Ladies and gentlemen,
I take this opportunity to welcome and thank each of you for your positive response to our invitation and I wish you fruitful deliberations during this session.
Thank you.

2.2.1. Key Note Address by Mr. Stephen Rodriquez Resident Representative UNDP Rwanda

Representative of MINALOC,
Representative of NISR,
Ladies and gentlemen, all protocols observed.
Mwaramutse, good morning and welcome to this policy dialogue !

I am very happy to be here with you this morning because this is an important topic. And I am very pleased to see that EPRN is tackling these issues through its economic research work. We need more discussions and debates on matters of this nature not only here in Rwanda but across the continent, and indeed across the world.

So again, let me congratulate EPRN on taking the initiative.

But let us first see what the research tells us. The data is clear. Over the past decades, billions of people have emerged out of poverty. In 1960 about 65 % of the world lived in extreme poverty. This dropped to 44 % in 1981 and is now a little over 8 % of the world population. As the World Bank President said recently, “Over the last 25 years, more than a billion people have lifted themselves out of extreme poverty, and the global poverty rate is now lower than it has ever been in recorded history. This is one of the greatest human achievements of our time.”

But that 8.6% is still over 736 million people living in extreme poverty. Sadly, the truth is also that the majority of them live in Sub-Saharan Africa. Nigeria is now seen as the single country with the largest population of poor people.

We should also take note of the fact that the rate of poverty reduction has declined, sharply, since 2013. This has been due to many factors, including the fall in commodity prices, the increase in conflicts, and other factors that affect developing countries. So the poor will now wait longer to emerge from their poverty.

The other, perhaps more interesting data, is that globally, the gap between the rich and the poor keeps widening. We are all familiar with the staggering figures highlighted by Oxfam at Davos earlier this year, where they stated that in 2018, 26 people owned the same amount of resources and assets as the 3.8 billion people who make up the poorest half of humanity. Many people criticized this figure as being too simplistic, and maybe even inaccurate. But if it were wrong, it was not by much. Whichever way you look at it, less than 100 people own more than 3.8 billion people. And if truth be told, this gap is widening.

Growth, when it happens, has disproportionally benefited higher income groups while lower income households have been left behind. Since 1980, the share of national income going to the richest 10 percent has increased rapidly in the United States, Canada, China, India, and Russia and more moderately even in Europe. Over the same period, it has remained stable but at very high levels in Brazil, the Middle-East and, unfortunately, Africa, where the richest 10 percent of the population absorbs 54.5 percent of the national income. In Rwanda, we have noted that inequality is on the decline but has slowed. With a Gini coefficient of 0.429 ; UNDP sees Rwanda among the countries among the low- inequality category. But there is no room for complacency.
What else do we know ? Well

  • We know that the poorest countries are the most unequal.
  • We also know that no country has successfully developed beyond middle-income status while retaining a very high level of inequality in income or consumption

But here is something else we need to consider : While the rich are getting richer, and the poor poorer, this is all within a system of globalisation that leads us to destroy our oceans, pollute our air and environment, wipe out wildlife, damage our eco-systems and our climate. And again, it is the poor who suffer the most from this destruction of our natural environment.

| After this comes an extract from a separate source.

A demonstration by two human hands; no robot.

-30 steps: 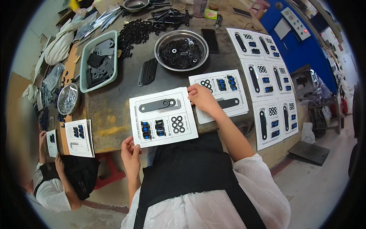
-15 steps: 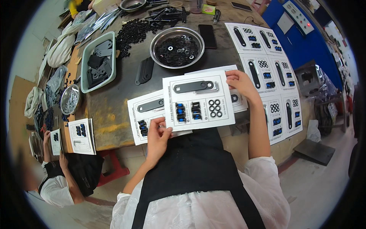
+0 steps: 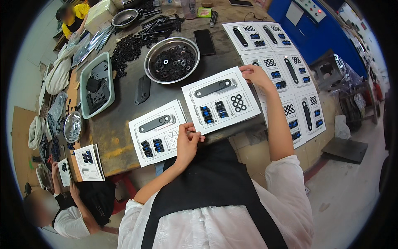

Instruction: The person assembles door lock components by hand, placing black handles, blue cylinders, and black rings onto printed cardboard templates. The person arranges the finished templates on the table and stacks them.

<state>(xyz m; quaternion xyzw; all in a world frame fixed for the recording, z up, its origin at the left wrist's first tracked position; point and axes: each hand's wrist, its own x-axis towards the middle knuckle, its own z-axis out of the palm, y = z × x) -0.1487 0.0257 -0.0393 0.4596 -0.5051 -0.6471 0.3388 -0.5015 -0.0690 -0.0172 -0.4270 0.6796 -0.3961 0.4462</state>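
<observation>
A white hardware card with a dark bar, black-and-blue bolt packs and a cluster of black rings is held in front of me at the table's near edge. My right hand pinches its upper right corner. At its lower left corner, my left hand has thumb and fingers closed on the edge. More card edges show just beneath it. Left of it, another stack of cards lies on the table; its top card bears a dark bar and bolts, with pale rings in the ring area.
A metal bowl of washers, a pale green bin of dark plates, loose dark plates and a phone stand beyond. Rows of filled cards lie at right. A co-worker holds a card at lower left.
The held card has tilted anticlockwise and moved lower, toward the table. The left stack, partly covered before, now shows its whole top card. The view has shifted, and another person appears at upper left.
</observation>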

So the system that generates this inequality generates a range of other challenges.

I also want to note that when we discuss inequality it is not just economic or income inequality we are discussing. Inequality is often an issue of access – for example, there is spatial inequality which refers to people living in certain locations not having access to the same opportunities as others, such as access to quality education, social services and healthcare. We also see inequality in access by gender or others form of identity, such as people with disabilities and certain minority groups.

Together, these many forms of inequality adversely affect human life and well-being. Because our sense of well-being is grounded in how we see ourselves doing in relation to others around us.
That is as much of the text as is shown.